━━━ RECORDED INFORMATION

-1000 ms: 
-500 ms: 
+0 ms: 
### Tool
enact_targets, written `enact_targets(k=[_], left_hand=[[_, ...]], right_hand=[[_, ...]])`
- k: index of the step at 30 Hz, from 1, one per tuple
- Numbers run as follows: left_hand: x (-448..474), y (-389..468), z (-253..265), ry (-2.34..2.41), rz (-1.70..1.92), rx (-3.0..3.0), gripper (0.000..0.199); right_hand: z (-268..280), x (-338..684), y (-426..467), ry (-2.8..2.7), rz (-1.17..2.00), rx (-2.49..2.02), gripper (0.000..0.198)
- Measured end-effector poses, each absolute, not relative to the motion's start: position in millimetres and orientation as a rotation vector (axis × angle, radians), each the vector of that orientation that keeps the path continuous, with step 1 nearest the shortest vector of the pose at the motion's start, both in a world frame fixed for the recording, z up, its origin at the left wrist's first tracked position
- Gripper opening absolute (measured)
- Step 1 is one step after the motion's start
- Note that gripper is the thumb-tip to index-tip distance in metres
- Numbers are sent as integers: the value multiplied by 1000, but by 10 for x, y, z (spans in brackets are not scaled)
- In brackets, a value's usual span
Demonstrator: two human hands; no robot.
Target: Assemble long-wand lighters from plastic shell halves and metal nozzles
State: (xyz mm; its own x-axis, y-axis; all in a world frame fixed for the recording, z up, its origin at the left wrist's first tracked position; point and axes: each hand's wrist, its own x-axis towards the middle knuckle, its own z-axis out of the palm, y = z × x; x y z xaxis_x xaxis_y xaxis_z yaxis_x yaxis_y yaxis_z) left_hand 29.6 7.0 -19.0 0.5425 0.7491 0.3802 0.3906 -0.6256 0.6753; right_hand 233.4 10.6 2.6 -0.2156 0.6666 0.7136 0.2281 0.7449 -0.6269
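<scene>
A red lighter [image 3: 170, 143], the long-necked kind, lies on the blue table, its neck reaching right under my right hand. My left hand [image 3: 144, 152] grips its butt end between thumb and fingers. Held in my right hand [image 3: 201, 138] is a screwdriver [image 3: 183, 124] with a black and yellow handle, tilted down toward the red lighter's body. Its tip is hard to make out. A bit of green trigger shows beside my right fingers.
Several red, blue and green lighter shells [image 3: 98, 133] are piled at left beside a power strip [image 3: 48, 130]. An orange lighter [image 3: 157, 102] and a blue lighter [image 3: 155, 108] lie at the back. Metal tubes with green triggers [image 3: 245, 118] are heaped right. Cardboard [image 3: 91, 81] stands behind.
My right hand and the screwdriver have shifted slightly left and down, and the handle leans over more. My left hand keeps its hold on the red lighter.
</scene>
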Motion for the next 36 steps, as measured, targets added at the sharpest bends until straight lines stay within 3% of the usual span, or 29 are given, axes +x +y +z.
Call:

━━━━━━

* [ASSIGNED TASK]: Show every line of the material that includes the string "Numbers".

* [SOLUTION]:
- Numbers run as follows: left_hand: x (-448..474), y (-389..468), z (-253..265), ry (-2.34..2.41), rz (-1.70..1.92), rx (-3.0..3.0), gripper (0.000..0.199); right_hand: z (-268..280), x (-338..684), y (-426..467), ry (-2.8..2.7), rz (-1.17..2.00), rx (-2.49..2.02), gripper (0.000..0.198)
- Numbers are sent as integers: the value multiplied by 1000, but by 10 for x, y, z (spans in brackets are not scaled)

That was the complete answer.